Category winners take inspiration from nature

Article by Kerry Hebden

Seaweed: Providing a natural alternative to single-use plastic packaging

PACKAGING solutions made from seaweed, and rocks that lock away CO2 are just two of this year’s Earthshot Prize winners revealed by the competition’s founder, Prince William.

Launched in 2021, and with an aim to fund five ground-breaking solutions each year until the end of the decade to help fix some of the greatest environmental challenges facing our planet, the five winners were announced at a ceremony held in Boston, US, the hometown of President John F Kennedy, whose Moonshot push to see humans land on the Moon inspired the concept of Earthshot.

Taking the top prize in the “Building a Waste-free World” category, London-based startup Notpla has already made a start on weaning off humanity’s reliance on plastic. Around 380m t/y of plastic is produced and approximately 91% of that plastic is not recycled. Roughly half of that produced is destined for a single-use product, and the vast majority of plastic either ends up in landfills, in the oceans or is incinerated.
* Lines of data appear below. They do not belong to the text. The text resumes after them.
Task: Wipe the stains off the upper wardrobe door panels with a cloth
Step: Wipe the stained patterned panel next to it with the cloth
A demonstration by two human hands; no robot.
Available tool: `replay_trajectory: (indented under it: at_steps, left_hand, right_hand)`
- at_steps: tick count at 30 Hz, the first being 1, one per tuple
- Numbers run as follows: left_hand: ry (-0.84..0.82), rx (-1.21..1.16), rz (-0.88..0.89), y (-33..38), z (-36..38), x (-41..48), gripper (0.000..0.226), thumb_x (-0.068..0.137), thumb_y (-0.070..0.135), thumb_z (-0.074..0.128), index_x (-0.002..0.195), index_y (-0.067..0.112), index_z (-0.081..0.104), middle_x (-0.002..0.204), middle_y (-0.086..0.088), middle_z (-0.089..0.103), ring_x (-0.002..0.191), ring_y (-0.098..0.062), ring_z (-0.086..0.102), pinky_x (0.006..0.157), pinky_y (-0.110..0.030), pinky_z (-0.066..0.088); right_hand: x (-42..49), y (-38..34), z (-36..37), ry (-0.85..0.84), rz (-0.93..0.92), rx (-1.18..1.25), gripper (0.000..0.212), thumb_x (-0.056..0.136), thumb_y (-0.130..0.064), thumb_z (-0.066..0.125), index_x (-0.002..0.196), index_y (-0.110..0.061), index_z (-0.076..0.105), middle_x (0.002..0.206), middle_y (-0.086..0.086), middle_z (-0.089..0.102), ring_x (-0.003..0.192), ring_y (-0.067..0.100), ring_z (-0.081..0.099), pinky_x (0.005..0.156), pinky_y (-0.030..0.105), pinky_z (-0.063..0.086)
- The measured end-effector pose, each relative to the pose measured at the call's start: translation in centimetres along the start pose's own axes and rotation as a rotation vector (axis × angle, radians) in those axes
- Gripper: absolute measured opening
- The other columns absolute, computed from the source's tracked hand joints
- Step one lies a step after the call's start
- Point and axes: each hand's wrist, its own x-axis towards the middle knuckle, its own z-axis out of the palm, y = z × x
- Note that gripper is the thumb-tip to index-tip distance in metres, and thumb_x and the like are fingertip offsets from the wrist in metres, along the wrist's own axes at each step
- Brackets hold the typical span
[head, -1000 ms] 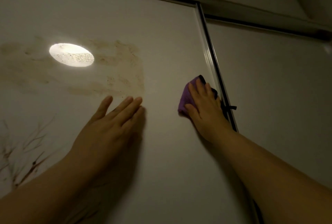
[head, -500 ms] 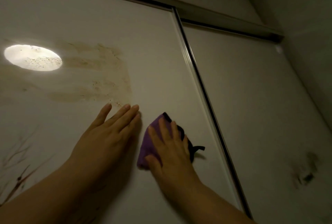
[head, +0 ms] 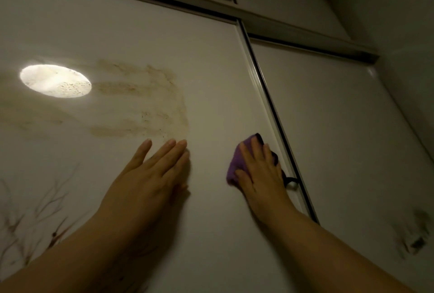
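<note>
A wide brown smeared stain point(head: 145, 107) covers the left white wardrobe door panel point(head: 141, 41). My left hand point(head: 150, 175) lies flat and open on that panel just below the stain's lower right corner. My right hand point(head: 260, 172) presses a purple cloth point(head: 237, 163) flat against the same panel, to the right of the stain and close to the dark metal door frame strip point(head: 270, 102). A dark loop hangs from the cloth by my right wrist. The right door panel point(head: 328, 128) carries a dark smudge point(head: 415, 238) low at the right.
A bright oval light spot point(head: 55, 80) falls on the stain's left part. A printed brown branch pattern point(head: 35, 212) marks the panel's lower left. A dark top rail point(head: 187, 8) runs above both doors, with upper cupboard panels above it. A side wall point(head: 411, 69) stands at the right.
My right hand has slid the cloth back to the right and up, from beside my left hand to near the frame strip. The left hand stays flat below the stain.
</note>
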Motion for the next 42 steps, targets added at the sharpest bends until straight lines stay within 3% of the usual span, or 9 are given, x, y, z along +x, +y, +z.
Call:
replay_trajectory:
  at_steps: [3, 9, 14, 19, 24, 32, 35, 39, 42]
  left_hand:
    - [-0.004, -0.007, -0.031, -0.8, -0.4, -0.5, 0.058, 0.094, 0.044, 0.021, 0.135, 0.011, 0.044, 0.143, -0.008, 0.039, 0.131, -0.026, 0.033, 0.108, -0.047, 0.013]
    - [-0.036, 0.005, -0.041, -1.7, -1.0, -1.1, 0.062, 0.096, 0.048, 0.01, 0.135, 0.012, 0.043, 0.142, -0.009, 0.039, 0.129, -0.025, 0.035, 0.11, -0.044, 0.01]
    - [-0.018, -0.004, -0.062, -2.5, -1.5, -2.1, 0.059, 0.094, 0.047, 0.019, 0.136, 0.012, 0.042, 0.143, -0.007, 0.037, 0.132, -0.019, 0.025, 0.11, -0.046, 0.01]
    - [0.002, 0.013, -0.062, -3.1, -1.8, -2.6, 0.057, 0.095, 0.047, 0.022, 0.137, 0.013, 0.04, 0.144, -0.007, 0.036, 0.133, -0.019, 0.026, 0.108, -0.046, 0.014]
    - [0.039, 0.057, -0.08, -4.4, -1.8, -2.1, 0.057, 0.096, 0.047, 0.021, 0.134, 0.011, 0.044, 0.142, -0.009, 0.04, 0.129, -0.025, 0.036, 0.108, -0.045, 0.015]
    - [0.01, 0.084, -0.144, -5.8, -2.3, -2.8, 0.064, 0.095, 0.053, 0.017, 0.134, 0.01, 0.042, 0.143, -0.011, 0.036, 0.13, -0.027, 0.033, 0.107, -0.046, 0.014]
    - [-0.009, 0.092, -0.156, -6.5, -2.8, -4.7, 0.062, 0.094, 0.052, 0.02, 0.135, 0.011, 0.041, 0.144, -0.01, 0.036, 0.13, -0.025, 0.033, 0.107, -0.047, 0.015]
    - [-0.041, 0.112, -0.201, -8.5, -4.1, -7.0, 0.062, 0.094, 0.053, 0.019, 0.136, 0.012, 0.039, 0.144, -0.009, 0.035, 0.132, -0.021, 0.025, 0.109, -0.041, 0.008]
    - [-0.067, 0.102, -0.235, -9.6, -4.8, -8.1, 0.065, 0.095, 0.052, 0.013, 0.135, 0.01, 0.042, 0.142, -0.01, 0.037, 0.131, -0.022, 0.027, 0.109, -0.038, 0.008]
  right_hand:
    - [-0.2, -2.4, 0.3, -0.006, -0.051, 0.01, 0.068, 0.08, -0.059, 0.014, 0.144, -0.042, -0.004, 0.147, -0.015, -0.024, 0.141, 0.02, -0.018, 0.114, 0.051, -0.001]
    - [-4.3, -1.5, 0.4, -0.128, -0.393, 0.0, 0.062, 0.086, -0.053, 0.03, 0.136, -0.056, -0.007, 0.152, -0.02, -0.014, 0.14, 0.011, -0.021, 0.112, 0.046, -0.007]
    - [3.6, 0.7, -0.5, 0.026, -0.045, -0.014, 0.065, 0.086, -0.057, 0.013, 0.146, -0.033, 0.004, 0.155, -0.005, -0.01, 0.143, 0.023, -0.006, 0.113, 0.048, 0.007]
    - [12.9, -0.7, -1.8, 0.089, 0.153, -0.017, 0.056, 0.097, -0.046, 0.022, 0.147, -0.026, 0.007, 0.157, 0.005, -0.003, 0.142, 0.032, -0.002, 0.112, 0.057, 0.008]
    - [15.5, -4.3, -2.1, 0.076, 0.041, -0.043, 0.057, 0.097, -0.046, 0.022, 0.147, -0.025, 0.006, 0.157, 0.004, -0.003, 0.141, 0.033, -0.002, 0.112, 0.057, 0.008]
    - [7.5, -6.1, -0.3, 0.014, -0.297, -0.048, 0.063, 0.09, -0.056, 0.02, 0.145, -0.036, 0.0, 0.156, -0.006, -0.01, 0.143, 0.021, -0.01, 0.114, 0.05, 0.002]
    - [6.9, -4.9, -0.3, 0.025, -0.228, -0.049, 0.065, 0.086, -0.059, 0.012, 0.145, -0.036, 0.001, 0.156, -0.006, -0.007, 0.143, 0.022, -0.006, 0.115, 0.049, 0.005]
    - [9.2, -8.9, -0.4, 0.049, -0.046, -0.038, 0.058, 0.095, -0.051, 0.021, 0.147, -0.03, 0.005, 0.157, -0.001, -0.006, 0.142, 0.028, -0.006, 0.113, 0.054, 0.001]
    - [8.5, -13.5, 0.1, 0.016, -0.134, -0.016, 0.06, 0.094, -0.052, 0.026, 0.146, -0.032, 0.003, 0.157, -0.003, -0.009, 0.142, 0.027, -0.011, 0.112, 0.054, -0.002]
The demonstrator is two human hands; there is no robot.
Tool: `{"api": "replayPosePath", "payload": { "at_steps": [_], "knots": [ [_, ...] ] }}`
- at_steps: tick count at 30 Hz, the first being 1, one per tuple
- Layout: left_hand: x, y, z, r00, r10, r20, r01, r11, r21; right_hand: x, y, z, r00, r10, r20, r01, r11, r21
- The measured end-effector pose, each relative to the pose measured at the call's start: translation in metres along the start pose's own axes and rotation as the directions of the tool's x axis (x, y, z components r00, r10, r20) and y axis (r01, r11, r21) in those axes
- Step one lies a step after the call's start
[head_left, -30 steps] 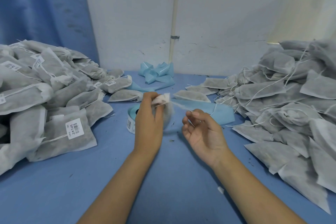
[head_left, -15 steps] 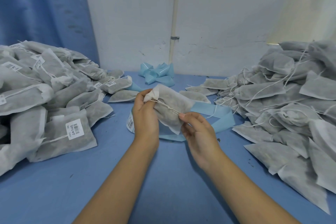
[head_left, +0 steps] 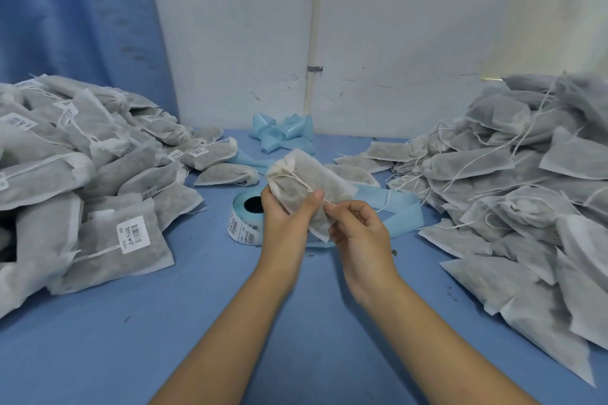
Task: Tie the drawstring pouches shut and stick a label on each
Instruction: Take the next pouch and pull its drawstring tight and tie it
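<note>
Pouch is held up over the middle of the tabletop. Your left hand grips it, thumb across its front. Your right hand pinches the string end just beside that thumb. The label roll lies behind your left hand. A labelled pile fills the left edge and an unlabelled pile the right.

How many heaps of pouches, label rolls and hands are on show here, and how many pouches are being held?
Heaps of pouches: 2, labelled heap on the left, unlabelled heap on the right
Pouches being held: 1, the pouch
Label rolls: 1, the label roll
Hands: 2, left hand gripping the pouch, right hand pinching its drawstring
Total: 6
</note>
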State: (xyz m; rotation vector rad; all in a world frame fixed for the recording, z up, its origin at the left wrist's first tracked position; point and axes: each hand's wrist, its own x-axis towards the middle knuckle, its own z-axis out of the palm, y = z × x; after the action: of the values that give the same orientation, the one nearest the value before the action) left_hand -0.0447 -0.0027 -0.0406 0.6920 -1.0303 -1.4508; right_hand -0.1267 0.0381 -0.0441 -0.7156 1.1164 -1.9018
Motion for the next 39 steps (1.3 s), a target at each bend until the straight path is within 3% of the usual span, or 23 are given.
{"api": "replayPosePath", "payload": {
  "at_steps": [6,12,16,20,22,27,34,39],
  "knots": [
    [0.006,0.000,-0.004,0.997,-0.043,-0.056,0.039,0.996,-0.077,-0.002,0.001,-0.001,0.997,-0.064,0.033,0.065,0.997,-0.047],
    [0.009,0.003,-0.006,0.984,-0.042,-0.176,0.035,0.998,-0.043,-0.006,0.000,0.002,0.986,-0.146,0.077,0.159,0.965,-0.211],
    [0.011,0.008,-0.008,0.973,-0.001,-0.232,-0.009,0.999,-0.041,-0.015,0.004,-0.001,0.964,-0.223,0.142,0.264,0.830,-0.492],
    [0.015,0.012,-0.012,0.957,0.002,-0.290,-0.021,0.998,-0.063,-0.016,0.017,-0.004,0.932,-0.131,0.337,0.344,0.606,-0.717],
    [0.015,0.012,-0.014,0.958,-0.021,-0.286,-0.008,0.995,-0.101,-0.015,0.024,-0.006,0.904,-0.108,0.415,0.409,0.507,-0.759],
    [0.017,0.014,-0.018,0.984,-0.078,-0.161,0.037,0.970,-0.240,-0.005,0.023,-0.014,0.883,-0.214,0.417,0.469,0.429,-0.772],
    [0.010,0.006,-0.026,0.992,0.042,-0.121,-0.023,0.988,0.150,0.009,0.020,-0.026,0.906,-0.253,0.339,0.419,0.438,-0.795],
    [0.004,0.001,-0.035,0.993,0.092,0.075,-0.117,0.868,0.483,0.015,0.018,-0.034,0.890,-0.320,0.324,0.435,0.389,-0.812]
  ]
}}
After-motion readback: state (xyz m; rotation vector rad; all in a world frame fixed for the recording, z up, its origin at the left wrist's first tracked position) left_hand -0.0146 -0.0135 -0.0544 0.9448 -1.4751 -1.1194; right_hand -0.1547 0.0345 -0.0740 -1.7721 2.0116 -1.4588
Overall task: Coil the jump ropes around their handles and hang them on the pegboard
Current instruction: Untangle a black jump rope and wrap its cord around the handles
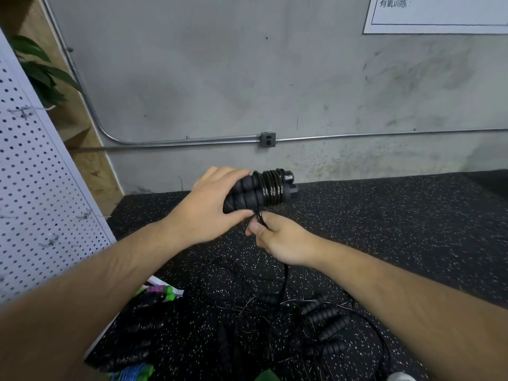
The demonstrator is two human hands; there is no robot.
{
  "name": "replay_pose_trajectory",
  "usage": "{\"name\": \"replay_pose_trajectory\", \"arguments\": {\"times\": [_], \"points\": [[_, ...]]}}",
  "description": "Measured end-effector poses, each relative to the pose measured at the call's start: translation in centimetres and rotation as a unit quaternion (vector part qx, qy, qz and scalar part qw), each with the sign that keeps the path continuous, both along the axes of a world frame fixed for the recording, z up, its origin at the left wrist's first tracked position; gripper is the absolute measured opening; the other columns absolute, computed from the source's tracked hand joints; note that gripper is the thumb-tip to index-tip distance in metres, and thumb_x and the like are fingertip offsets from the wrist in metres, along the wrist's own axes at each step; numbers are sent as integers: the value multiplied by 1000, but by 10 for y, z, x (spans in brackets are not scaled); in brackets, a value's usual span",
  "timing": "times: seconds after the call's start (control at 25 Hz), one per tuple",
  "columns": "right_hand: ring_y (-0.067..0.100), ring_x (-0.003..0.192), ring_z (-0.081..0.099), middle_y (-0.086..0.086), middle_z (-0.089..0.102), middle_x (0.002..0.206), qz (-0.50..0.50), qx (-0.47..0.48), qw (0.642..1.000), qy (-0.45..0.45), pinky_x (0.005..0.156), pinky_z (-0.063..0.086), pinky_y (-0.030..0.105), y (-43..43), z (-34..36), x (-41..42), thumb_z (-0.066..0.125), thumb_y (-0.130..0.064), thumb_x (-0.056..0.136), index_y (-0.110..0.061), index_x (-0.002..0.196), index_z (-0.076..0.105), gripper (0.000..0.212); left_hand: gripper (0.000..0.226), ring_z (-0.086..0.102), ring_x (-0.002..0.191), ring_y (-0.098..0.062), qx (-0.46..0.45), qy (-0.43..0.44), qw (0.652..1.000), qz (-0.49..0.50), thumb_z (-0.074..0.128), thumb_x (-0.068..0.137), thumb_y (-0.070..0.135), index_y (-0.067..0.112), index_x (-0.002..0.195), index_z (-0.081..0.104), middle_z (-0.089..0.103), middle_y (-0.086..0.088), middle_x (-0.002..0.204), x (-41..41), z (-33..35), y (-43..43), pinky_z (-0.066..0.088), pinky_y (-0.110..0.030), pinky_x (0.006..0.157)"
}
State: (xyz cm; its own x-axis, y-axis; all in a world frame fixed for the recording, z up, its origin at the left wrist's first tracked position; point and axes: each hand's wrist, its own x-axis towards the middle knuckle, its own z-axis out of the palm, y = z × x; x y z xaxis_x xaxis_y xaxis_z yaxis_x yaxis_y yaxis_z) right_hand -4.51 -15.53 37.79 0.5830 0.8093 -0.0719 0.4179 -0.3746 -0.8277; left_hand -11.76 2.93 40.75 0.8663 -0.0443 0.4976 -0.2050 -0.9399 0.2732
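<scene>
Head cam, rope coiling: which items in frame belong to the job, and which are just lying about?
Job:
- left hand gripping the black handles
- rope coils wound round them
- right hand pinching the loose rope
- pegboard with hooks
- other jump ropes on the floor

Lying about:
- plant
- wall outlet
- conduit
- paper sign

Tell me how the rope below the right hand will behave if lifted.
Probably floppy: the rope hangs limp from the right hand toward the floor. Possibly slick: the coils on the handles look glossy, so they may loosen unless held taut. Likely light, given how thin it looks.
</scene>
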Motion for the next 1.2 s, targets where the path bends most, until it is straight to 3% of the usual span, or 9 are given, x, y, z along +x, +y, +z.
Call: {"name": "replay_pose_trajectory", "arguments": {"times": [0.36,0.44,0.56,0.68,0.84,1.0,1.08,1.12,1.2], "points": [[16,59,52,4,61,81,28,-149,984,-97,53,42,31,-18,62,-29,43,-37,106,-14,105,65,32,75,39,117,-20,117,55,990,54,76,85,40,30,150,40,49,1,120,16,-11,33,38,-46,106],[12,58,52,-5,61,76,28,-171,965,-195,53,40,28,-27,78,-31,44,-39,105,-20,98,66,30,73,38,115,-19,145,81,985,46,77,84,40,29,148,42,50,2,119,16,-13,33,38,-45,104],[8,70,55,-10,61,81,-12,-172,901,-399,57,39,28,-33,86,-20,40,-41,106,-28,98,64,28,70,35,113,-11,138,113,984,5,77,83,38,28,143,44,49,9,117,11,-14,24,37,-43,105],[13,94,61,-13,67,103,-23,-137,871,-471,70,42,29,-38,87,3,40,-45,104,-34,110,64,27,67,32,110,-4,141,122,980,-61,77,83,37,26,142,46,44,16,111,2,-10,4,34,-34,103],[10,100,62,-17,70,105,-31,-117,901,-416,85,51,33,-48,82,41,52,-50,98,-39,104,69,20,67,37,114,-2,91,101,983,-126,80,81,39,26,139,48,49,18,115,-12,4,-24,30,-25,105],[11,89,65,-4,72,95,-37,54,988,-142,90,54,42,-51,63,60,61,-30,98,-28,92,68,9,75,41,119,-5,26,71,989,-129,82,80,38,22,144,46,53,13,122,-22,20,-34,32,-19,105],[9,78,59,-1,62,87,-16,99,995,13,80,54,27,-48,48,51,55,-7,100,-15,101,60,10,75,40,118,-6,16,43,994,-103,81,81,39,19,145,46,52,14,122,-20,23,-34,32,-18,105],[8,72,54,-3,57,81,-30,61,998,10,71,51,20,-43,38,42,51,-3,101,-18,99,56,16,74,38,117,-5,18,29,996,-81,80,82,40,19,145,46,51,15,122,-16,22,-33,32,-21,106],[10,60,47,-5,51,69,-42,-3,999,-11,56,44,24,-28,14,26,45,-17,106,-18,87,58,23,73,36,118,-7,25,12,999,-35,78,83,41,17,145,46,52,10,125,-6,17,-27,33,-29,109]]}}
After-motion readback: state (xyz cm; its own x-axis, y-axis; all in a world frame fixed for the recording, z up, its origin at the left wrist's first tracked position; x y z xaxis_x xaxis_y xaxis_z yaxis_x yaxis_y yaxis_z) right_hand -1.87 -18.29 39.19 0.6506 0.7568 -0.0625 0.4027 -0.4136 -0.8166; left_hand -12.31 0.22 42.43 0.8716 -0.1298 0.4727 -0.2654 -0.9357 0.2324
However by using a natural alternative made from a globally-abundant and fast-growing underwater plant, plastic pollution could be drastically reduced.

That product is Notpla, a non-chemically modified, polysaccharide-based material made from seaweed, that the firm has used to create a number of different products including Notpla Ooho, Pipette, Pearls, Rigid, paper, film and coating.

Some of these are designed to replace single-use plastic packaging for liquids, such as the Notpla Ooho, Pipette, and Pearl, and some are used in place of traditional polystyrene products. For instance, Notpla coating has many of the same grease- and water-resistant qualities of traditional coatings used in takeaway food packaging, but as it is made from seaweed it will break down naturally without releasing any microplastics. Notpla paper is made from the fibres and biomass of seaweed after the gelatinous part is extracted, and Notpla film is designed to replace conventional fossil-derived, and bio-plastic based flexibles.


This article is adapted from an earlier online version.